Variazioni dell'adattabilità con diversi tipi di cemento: Le variazioni nel contenuto di C₃A e nella morfologia del gesso tra i diversi tipi di cemento possono causare fluttuazioni nel tasso di riduzione dell’acqua. La contromisura tecnica consiste nello stabilire un protocollo di “test per ogni lotto”, effettuando una verifica preliminare della compatibilità del disperdente con il cemento in entrata e regolando il dosaggio della polvere (nell’intervallo compreso tra 0,15% e 0,35%) secondo necessità a scopo di compensazione.
Insufficiente ritenzione dello slump in condizioni di alta temperatura: Per ogni aumento di 10 ℃ della temperatura ambiente, la velocità di idratazione del cemento raddoppia approssimativamente, aumentando notevolmente la difficoltà di mantenere lo slump. Le soluzioni includono: la scelta di polveri specializzate per il mantenimento della consistenza con un rapporto acido/etere più basso, l’incorporazione di quantità adeguate di componenti ritardanti (come il gluconato di sodio o il saccarosio) nella formulazione della miscela, oppure l’adozione di misure di raffreddamento degli inerti.

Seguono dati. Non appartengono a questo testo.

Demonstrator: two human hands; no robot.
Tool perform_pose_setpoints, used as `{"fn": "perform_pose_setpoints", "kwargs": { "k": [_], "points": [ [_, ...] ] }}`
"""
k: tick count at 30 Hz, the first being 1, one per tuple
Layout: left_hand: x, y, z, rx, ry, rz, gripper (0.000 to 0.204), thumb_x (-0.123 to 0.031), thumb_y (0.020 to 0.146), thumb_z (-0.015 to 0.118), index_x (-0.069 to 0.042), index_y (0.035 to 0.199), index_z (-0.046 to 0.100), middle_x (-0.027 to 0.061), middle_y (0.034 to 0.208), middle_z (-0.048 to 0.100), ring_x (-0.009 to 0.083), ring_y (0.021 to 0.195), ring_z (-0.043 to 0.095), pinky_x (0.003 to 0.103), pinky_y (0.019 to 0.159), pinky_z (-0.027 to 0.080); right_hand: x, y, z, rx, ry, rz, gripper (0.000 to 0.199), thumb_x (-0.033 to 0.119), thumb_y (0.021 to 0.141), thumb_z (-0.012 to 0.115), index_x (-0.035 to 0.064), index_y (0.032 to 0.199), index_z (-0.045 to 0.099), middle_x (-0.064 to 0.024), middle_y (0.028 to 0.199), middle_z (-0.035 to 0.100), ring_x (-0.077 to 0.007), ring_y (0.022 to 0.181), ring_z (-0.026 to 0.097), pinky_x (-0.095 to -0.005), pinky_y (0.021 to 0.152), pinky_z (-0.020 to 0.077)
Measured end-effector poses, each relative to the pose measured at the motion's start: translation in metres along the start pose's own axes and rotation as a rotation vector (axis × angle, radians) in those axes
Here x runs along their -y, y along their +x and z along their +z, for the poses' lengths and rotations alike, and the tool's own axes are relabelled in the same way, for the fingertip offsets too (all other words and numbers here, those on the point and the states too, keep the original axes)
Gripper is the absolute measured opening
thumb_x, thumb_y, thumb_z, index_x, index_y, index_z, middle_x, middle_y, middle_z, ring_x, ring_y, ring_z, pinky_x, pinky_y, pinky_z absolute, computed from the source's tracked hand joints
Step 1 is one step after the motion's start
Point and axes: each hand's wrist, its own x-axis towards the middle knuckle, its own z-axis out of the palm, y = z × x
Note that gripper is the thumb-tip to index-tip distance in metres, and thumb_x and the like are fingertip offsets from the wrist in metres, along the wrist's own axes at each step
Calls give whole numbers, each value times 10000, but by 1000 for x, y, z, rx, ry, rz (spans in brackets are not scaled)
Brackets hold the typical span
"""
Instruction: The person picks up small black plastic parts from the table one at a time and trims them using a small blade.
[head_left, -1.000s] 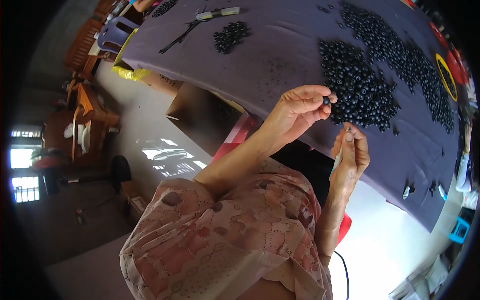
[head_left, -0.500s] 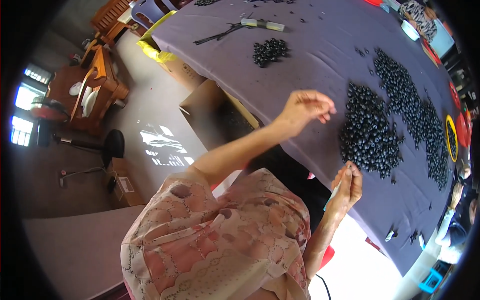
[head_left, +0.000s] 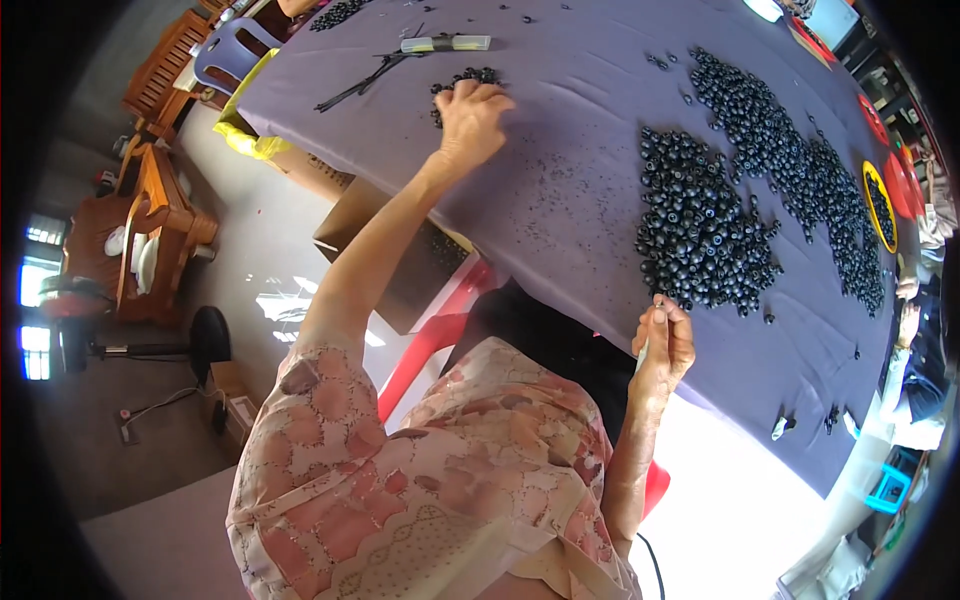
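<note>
My left hand [head_left: 473, 125] reaches over a small pile of round black bead-like pieces [head_left: 480, 76], its fingers apart and bent downward. The fingertips are partly out of sight, and I see nothing held in them. At the table's near edge, my right hand [head_left: 664, 350] is closed in a pinch around a thin pale-handled tool [head_left: 643, 352], most of which the fingers cover. Just beyond those fingertips lies a large heap of the same glossy black pieces [head_left: 705, 225]. Behind it stretches a longer heap [head_left: 790, 150].
Dark crumbs [head_left: 570, 200] are scattered across the purple tablecloth [head_left: 560, 290]. Black sticks [head_left: 360, 82] and a clear tube-like case [head_left: 446, 44] lie at far left. An open cardboard box [head_left: 375, 235] stands below the table's edge. Another person's hand [head_left: 908, 322] shows at far right.
My left hand has moved left and away from me, from beside the large heap to the small pile, and its fingers have spread. The right hand keeps its pinch. The view has shifted.
</note>
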Motion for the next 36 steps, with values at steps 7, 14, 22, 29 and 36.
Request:
{"fn": "perform_pose_setpoints", "kwargs": {
  "k": [7,14,22,29,36],
  "points": [
    [-118,30,44,150,-688,272,254,7,644,580,-78,883,601,118,888,576,283,852,538,356,764,437,-5,-1,-1,0,-13,-41,186,145,824,536,10,951,545,-1,649,488,-28,466,362,-163,402,284],
    [-128,49,72,261,-714,107,176,-16,655,578,-63,824,590,163,811,571,320,769,553,379,684,447,-6,1,-2,11,-16,-75,168,117,830,518,0,950,541,-27,646,498,-30,432,350,-161,389,294],
    [-131,49,72,220,-607,58,122,-101,723,604,-40,808,542,116,778,565,263,716,559,356,626,454,-8,0,-1,3,-7,-99,155,99,829,513,-10,934,547,-23,633,500,-25,430,351,-157,388,298],
    [-150,-5,-42,498,-2035,-675,147,-32,802,523,0,938,570,67,808,561,144,708,522,266,654,447,-1,-3,3,-4,14,-53,179,103,816,527,-20,944,543,-17,664,516,-18,446,355,-157,403,285],
    [-190,-48,-94,561,-2274,-608,193,-16,791,541,-4,980,581,62,817,587,119,665,525,233,619,449,54,-7,21,11,59,-181,172,93,822,528,-4,963,541,9,704,496,-31,536,367,-159,464,283]
  ]
}}
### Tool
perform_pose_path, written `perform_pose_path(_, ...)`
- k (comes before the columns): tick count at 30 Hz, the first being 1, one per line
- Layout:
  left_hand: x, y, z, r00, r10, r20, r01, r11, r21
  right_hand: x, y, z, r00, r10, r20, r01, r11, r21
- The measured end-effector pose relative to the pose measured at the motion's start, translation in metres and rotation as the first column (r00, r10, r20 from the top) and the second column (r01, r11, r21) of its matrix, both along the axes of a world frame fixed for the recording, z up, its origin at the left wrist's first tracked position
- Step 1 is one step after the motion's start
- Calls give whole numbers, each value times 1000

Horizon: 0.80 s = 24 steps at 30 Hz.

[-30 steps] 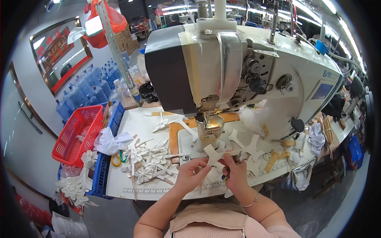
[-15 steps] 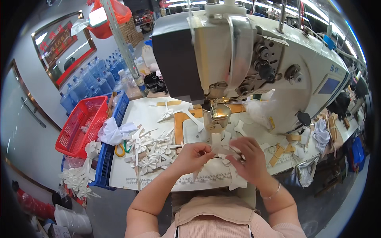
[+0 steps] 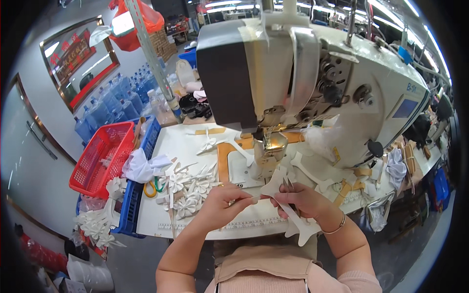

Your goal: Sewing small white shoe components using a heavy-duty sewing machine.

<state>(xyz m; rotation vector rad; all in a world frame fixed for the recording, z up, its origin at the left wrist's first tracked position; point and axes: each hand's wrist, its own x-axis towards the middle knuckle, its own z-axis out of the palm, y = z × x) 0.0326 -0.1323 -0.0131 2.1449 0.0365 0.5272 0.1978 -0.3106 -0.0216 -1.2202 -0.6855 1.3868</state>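
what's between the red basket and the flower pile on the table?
In the head view: the blue crate's wall, a white cloth over it, then an orange loop and a green loop.

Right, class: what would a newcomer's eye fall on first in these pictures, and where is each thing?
Probably the big sewing machine, filling the upper middle. Below it, the right hand holds a forked white piece, the left hand close beside. The bright red basket stands out at the left, and a heap of white flower-shaped pieces lies on the table.
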Motion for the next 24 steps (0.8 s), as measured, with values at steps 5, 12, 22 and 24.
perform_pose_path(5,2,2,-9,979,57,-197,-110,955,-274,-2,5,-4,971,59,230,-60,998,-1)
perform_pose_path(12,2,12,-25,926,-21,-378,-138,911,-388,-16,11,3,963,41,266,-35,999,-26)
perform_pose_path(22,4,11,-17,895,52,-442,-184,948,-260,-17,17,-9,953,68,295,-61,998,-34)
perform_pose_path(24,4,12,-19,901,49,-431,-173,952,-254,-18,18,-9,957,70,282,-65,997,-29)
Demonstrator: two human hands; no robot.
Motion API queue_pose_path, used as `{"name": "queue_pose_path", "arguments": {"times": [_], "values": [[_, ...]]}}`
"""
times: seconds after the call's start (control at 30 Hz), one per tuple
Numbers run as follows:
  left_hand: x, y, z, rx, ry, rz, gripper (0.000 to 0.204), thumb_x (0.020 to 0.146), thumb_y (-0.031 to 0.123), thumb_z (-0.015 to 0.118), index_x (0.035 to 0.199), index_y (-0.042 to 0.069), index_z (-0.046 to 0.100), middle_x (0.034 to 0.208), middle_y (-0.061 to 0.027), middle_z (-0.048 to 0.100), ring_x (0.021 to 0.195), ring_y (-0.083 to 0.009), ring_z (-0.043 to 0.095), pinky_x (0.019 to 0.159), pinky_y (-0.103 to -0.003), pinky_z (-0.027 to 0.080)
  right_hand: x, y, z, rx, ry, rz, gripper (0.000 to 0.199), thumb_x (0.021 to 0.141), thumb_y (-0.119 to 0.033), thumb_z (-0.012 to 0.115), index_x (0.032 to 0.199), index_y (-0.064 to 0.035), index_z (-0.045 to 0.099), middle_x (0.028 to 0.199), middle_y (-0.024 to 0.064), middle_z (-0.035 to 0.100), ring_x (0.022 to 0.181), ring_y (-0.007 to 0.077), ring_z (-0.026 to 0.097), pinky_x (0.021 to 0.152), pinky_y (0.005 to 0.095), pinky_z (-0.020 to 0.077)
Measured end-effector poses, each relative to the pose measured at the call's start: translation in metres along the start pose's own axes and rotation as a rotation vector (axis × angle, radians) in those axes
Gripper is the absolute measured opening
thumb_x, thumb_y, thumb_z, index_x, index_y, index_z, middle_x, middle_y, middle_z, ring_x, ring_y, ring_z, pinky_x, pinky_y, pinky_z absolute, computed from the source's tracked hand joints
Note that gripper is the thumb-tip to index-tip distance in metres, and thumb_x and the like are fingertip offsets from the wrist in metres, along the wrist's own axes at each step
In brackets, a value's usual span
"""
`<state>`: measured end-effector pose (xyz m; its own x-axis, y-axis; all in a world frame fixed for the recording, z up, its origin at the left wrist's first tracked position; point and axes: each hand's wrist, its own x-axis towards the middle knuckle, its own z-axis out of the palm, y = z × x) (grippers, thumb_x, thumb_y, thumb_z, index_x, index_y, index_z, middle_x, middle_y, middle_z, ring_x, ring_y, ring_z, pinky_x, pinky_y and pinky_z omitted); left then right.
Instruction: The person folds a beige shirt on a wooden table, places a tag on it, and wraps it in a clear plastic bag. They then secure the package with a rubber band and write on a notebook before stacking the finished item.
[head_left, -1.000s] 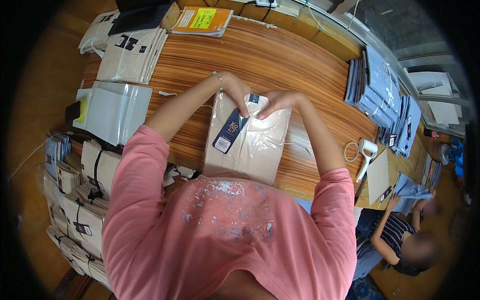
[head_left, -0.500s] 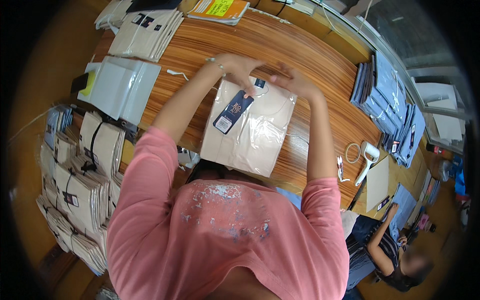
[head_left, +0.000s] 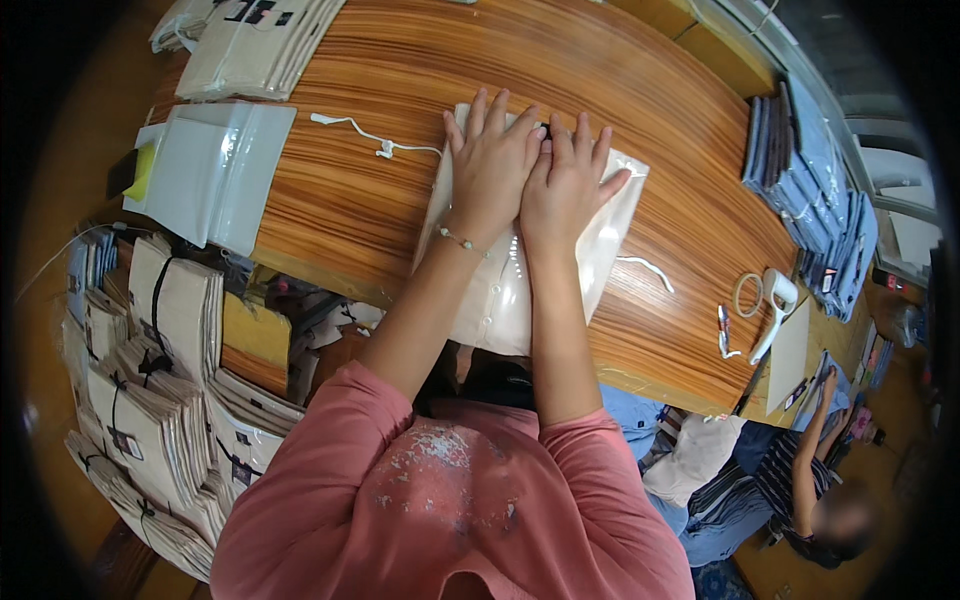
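Observation:
A folded cream shirt in a clear plastic bag (head_left: 492,318) lies on the wood-grain table at its front edge, its button front facing up. Both my hands lie flat on its far half, side by side with the thumbs close together. My left hand (head_left: 490,165), with a beaded bracelet at the wrist, presses on the left part with fingers outstretched. Beside it my right hand (head_left: 566,190) rests palm down, fingers spread. Between the fingertips a bit of something dark shows at the far edge of the shirt. The dark hang tag is not visible.
A white cord with a plastic end (head_left: 350,125) lies left of the shirt. Clear plastic bags (head_left: 225,180) and bundled cream garments (head_left: 255,50) are at left. Blue folded garments (head_left: 800,160), a tape ring (head_left: 747,295) and a lint roller (head_left: 778,300) sit right. Another person (head_left: 800,480) works at lower right.
My hands have come down from above the shirt's far edge and now lie flat on it. The dark hang tag, seen earlier on the shirt, no longer shows. The view has shifted.

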<state>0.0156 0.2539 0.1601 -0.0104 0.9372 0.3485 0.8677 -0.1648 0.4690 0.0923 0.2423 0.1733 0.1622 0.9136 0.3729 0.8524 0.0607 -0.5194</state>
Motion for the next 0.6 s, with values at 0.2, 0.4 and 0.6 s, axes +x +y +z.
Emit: {"name": "queue_pose_path", "arguments": {"times": [0.2,0.4,0.6], "values": [[-0.0019,-0.0005,0.0001,0.054,0.013,0.025,0.033,0.091,0.025,0.048,0.121,0.015,0.058,0.132,-0.0150,0.045,0.129,-0.0340,0.031,0.102,-0.062,0.015,-0.0040,0.0035,0.0049,0.007,0.001,-0.008,0.030,0.090,-0.019,0.046,0.113,-0.0076,0.062,0.128,0.0155,0.051,0.130,0.0388,0.030,0.102,0.0641,0.0011],[0.0000,0.0005,0.0003,0.048,0.018,0.027,0.033,0.091,0.025,0.048,0.120,0.015,0.059,0.131,-0.0139,0.046,0.129,-0.0335,0.031,0.103,-0.061,0.014,-0.0035,0.0047,0.0053,0.031,-0.025,0.015,0.030,0.089,-0.017,0.047,0.113,-0.0084,0.062,0.128,0.0152,0.051,0.130,0.0389,0.029,0.101,0.0655,0.0020],[0.0005,-0.0009,0.0028,0.037,0.007,0.023,0.033,0.092,0.025,0.046,0.120,0.014,0.058,0.132,-0.0143,0.045,0.129,-0.0338,0.030,0.103,-0.060,0.014,-0.0015,0.0067,0.0076,0.036,-0.045,0.020,0.030,0.089,-0.017,0.047,0.114,-0.0087,0.062,0.129,0.0151,0.050,0.130,0.0391,0.029,0.100,0.0666,0.0026]]}}
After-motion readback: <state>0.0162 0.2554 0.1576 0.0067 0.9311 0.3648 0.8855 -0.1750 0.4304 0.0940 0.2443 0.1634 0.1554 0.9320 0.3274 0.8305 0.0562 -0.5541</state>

Per valutare la qualità complessiva della polvere di policarbossilato solido, oltre al tasso di riduzione d'acqua e alla ritenzione dello slump, occorre prestare attenzione anche ai seguenti aspetti:
Solubilità: Una polvere di alta qualità con granulometria di 0,125 mm dovrebbe dissolversi completamente entro 60 secondi. Una dissoluzione eccessivamente lenta compromette l'efficienza della miscelazione in loco, mentre una dissoluzione eccessivamente rapida può causare un’alta concentrazione localizzata, con conseguente fenomeno di “sovradispersione”.
Stabilità di conservazione: Contenuto di sostanza secca ≥96%, senza formazione di grumi né deterioramento della qualità durante lo stoccaggio a lungo termine. Il monitoraggio regolare del contenuto di sostanze insolubili e delle variazioni del valore del pH consente di monitorare efficacemente il deterioramento della qualità del prodotto.
Capacità di adattamento: La compatibilità con diverse marche di cemento, additivi minerali (ceneri volanti, scorie granulari macinate di altoforno, fumina di silice, ecc.) e aggregati influisce direttamente sui risultati delle applicazioni ingegneristiche. Si raccomanda di effettuare almeno tre serie di prove di verifica con diverse combinazioni di materie prime prima dell'uso effettivo.
Indicatori di uniformità: Compreso il valore del pH (5,5-7,5), il tenore di ioni cloruro (≤0,06%), contenuto di solfato di sodio (≤5,0%), ecc., che devono essere conformi ai requisiti delle norme GB/T 8077-2012 e JG/T 223-2017.
Dal tasso di riduzione dell’acqua alla ritenzione dello slump, ogni indicatore di prestazione della polvere di policarbossilato solido trova origine nella precisa sinergia tra la sua struttura molecolare e il processo di produzione. La prima determina l’efficienza economica e il potenziale di resistenza del materiale, mentre il secondo riguarda la flessibilità delle operazioni di costruzione e l’uniformità della qualità ingegneristica. Con il continuo sviluppo delle ferrovie ad alta velocità, dei progetti idroelettrici, dell’edilizia prefabbricata e di altri settori, il mercato degli additivi per calcestruzzo registrerà una crescente domanda di prodotti a base di policarbossilato solido ad alte prestazioni.